Di fatto i patrimoni conferiti all’Erf (pubblici e privati) da ogni singolo Stato rappresentano una contropartita all’emissione di obbligazioni da parte del fondo europeo: gli ormai tristemente famosi Eurobond della Bce, garantiti dalla tripla A dei mercati ricchi nordeuropei. Il “fondo di redenzione” costringe sempre più le nazioni a tagliare la spesa, a dimagrire fino al punto di non poter funzionare.
Siamo di fatto in piena “democrazia finanziaria”, si vota tutti i giorni e nelle borse, ed i “grandi elettori” sono gli stessi che gestiscono i fondi e pilotano l’Erf. Così ai cittadini non viene offerta alcuna possibilità di decidere se l’Erf sia incostituzionale, soprattutto se le cessioni di sovranità non stiano riducendo in una sorta di schiavitù finanziaria i cosiddetti Paesi poveri dell’Ue. Si tratta di atti ostili verso i singoli Stati, buoni a provocarne lo smantellamento.
Ma veniamo ad un esempio concreto (le case in Grecia) che domani potrebbe calzare a pieno anche per l’Italia. Fino a ieri possedere una proprietà in Grecia era cosa molto semplice: senza riguardo alla nazionalità, chiunque poteva diventare proprietario di un immobile. La proprietà in Grecia è sotto la protezione della costituzione greca.

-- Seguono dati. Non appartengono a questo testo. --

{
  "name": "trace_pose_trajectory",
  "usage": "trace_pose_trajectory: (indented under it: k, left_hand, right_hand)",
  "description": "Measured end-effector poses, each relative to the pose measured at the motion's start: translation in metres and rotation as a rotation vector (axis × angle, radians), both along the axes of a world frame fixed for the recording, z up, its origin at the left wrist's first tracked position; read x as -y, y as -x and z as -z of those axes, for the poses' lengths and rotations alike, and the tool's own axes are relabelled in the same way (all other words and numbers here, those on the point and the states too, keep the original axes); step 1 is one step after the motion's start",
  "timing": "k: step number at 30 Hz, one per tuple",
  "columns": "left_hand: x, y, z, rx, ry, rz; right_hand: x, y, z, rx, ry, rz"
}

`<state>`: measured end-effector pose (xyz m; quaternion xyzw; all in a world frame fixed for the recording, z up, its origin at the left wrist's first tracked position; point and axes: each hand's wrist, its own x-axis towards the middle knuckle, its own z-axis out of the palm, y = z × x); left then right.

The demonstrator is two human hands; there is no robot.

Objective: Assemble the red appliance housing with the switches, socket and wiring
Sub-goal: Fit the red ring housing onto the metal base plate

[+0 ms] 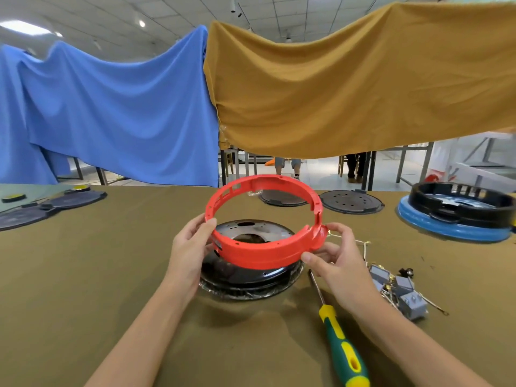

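Note:
I hold the red ring-shaped housing [262,252] tilted up above a black round base plate [245,277] on the table. My left hand [190,252] grips the ring's left wall with thumb on the rim. My right hand [335,255] pinches its right side near a tab. Grey switch blocks with wiring [402,291] lie to the right of my right hand, and thin yellowish wires [363,244] run from them toward the ring.
A green and yellow screwdriver [340,342] lies at the front right. Black round plates [351,202] sit at the back, more dark plates [53,205] at the left, and a blue and black housing [458,219] at far right. Blue and tan cloths hang behind the table.

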<state>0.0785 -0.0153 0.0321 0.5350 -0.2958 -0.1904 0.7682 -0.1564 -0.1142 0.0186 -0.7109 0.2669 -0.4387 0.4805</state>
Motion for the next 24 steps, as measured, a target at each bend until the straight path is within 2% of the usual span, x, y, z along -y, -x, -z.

Tutti i proprietari di immobili hanno diritti e responsabilità uguali. Ma in Grecia non esiste ancora un catasto completo, è uno Stato meno organizzato dell’Italia. Una “registrazione di terra nazionale” è in corso, ed è iniziata in un raggio di cento chilometri da Atene. Alcune isole hanno fatto delle registrazioni di terreni, in altre zone sono stati registrati solo i carichi ipotecari.

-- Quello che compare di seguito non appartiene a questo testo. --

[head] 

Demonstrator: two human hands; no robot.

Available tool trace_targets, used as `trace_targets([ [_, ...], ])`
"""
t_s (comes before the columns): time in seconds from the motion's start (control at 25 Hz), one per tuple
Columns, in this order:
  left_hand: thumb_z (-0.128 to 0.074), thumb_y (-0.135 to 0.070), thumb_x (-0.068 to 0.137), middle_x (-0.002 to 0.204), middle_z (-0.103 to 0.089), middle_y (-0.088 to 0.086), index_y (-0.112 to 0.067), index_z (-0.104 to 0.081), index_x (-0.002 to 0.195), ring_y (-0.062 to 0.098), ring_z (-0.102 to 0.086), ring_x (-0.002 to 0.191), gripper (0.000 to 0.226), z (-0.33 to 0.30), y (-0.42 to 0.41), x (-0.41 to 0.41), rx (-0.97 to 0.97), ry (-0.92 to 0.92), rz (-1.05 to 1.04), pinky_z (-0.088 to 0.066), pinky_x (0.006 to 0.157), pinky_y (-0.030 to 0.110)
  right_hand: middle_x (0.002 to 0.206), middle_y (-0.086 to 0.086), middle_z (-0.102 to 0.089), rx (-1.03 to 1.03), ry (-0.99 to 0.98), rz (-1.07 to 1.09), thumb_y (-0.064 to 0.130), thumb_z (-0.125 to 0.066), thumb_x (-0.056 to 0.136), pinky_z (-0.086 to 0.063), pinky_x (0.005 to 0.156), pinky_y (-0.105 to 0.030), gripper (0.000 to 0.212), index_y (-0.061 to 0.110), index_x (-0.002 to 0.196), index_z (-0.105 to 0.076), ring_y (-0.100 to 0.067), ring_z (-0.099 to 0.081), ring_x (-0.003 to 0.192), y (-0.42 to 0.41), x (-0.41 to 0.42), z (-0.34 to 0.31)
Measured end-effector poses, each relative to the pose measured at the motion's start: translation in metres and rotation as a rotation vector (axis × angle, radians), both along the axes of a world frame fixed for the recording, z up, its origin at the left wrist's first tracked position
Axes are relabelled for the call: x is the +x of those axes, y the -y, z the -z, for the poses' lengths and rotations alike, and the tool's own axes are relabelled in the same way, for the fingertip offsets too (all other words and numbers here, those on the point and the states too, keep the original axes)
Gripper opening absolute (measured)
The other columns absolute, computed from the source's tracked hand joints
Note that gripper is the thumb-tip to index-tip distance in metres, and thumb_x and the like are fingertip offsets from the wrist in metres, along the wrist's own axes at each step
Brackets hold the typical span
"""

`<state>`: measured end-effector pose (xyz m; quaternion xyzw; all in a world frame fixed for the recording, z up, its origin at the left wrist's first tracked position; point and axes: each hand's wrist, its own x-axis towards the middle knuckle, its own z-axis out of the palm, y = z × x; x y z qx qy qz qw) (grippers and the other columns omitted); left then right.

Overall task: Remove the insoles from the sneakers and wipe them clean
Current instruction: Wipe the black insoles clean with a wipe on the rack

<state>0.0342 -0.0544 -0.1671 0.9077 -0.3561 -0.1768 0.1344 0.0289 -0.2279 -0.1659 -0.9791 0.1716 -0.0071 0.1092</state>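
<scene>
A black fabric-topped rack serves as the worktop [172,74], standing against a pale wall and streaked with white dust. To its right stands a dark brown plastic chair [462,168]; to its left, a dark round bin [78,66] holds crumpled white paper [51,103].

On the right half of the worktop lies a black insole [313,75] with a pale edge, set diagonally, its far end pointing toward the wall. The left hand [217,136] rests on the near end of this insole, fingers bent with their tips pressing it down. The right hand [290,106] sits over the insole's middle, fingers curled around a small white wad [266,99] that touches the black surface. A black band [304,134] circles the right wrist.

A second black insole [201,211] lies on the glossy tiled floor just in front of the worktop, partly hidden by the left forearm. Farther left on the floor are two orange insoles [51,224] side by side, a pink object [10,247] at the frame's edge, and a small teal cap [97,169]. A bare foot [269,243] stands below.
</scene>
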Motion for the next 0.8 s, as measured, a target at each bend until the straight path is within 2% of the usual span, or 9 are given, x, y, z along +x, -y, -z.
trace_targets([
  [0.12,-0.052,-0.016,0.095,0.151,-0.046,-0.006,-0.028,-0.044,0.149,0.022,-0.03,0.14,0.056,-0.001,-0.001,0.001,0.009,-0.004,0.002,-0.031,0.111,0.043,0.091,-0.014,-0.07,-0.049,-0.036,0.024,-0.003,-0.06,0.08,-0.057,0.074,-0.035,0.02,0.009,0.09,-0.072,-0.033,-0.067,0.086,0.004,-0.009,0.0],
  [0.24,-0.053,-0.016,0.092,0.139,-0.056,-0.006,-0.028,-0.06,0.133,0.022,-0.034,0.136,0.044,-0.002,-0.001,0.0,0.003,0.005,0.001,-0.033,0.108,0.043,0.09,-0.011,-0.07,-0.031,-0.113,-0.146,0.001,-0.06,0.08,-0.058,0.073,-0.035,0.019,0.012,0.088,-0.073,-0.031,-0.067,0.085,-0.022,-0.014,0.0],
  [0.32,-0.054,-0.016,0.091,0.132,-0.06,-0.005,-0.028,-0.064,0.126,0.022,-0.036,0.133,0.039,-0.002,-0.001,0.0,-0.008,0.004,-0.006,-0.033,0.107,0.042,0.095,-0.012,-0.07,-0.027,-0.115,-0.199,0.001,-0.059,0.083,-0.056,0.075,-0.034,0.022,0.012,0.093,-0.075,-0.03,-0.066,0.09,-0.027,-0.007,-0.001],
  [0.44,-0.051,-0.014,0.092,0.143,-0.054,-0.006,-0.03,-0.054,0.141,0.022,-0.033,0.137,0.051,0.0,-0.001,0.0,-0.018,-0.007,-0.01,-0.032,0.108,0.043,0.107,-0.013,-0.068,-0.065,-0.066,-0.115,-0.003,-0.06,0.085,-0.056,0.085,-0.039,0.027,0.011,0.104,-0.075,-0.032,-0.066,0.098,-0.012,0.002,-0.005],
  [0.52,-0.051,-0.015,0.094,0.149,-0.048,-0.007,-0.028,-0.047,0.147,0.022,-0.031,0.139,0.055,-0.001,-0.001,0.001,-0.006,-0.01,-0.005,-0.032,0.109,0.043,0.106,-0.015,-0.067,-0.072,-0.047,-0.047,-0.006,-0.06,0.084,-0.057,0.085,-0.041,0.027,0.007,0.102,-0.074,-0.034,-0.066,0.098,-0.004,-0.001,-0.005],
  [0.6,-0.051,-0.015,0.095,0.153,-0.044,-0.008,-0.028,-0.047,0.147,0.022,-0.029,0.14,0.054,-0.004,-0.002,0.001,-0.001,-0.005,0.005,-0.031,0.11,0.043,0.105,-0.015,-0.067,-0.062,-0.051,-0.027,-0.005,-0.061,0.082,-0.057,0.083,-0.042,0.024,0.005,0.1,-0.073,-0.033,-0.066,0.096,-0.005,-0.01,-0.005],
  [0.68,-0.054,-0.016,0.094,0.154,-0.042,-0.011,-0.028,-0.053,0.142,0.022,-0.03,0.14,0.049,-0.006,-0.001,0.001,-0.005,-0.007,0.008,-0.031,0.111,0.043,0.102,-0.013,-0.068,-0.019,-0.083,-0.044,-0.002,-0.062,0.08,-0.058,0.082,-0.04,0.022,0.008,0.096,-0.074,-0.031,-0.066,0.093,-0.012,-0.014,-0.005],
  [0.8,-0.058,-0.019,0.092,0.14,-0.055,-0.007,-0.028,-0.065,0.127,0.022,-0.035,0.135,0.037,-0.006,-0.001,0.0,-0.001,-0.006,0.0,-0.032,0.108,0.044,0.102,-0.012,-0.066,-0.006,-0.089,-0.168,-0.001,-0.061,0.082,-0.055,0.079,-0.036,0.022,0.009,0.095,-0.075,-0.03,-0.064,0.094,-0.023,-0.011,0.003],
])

Le costruzioni greche sono state progettate e costruite in conformità con i regolamenti Ue. Soprattutto, esiste una vasta gamma di immobili d’alta qualità. Il valore di un immobile potrebbe calcolarsi secondo apposite stime di zona geografica, già note alle amministrazioni greche. Il valore fiscale (o catastale) è notoriamente più basso del prezzo d'acquisto. Ma nel caso di un fallimento della Grecia (o di altri Stati Ue) gli immobili verrebbero gestiti e venduti da fondi internazionali, e difficilmente potrebbero riacquistarli i cittadini dello Stato fallito. A questo quadro sconfortante va aggiunto che i grandi investitori, coloro che controllano i fondi sovranazionali, hanno già investito sull’incapacità dei greci (come dei cittadini di altri Paesi poveri dell’Ue) di far fronte ai propri debiti. Una vera è propria corsa col tempo per il governo Tsipras che, come asso nella manica, potrebbe sfoderare, oltre al gasdotto gradito a Putin, anche la vendita dei diritti portuali alla Federazione Russa. L’Ue potrebbe ritenere certi atti non validi, poiché non in linea con i trattati firmati dal predecessore di Tsipras, comunque si aprirebbe un precedente importante. Perché i patti leonini con l’Ue si possono mutare solo con atti di forza.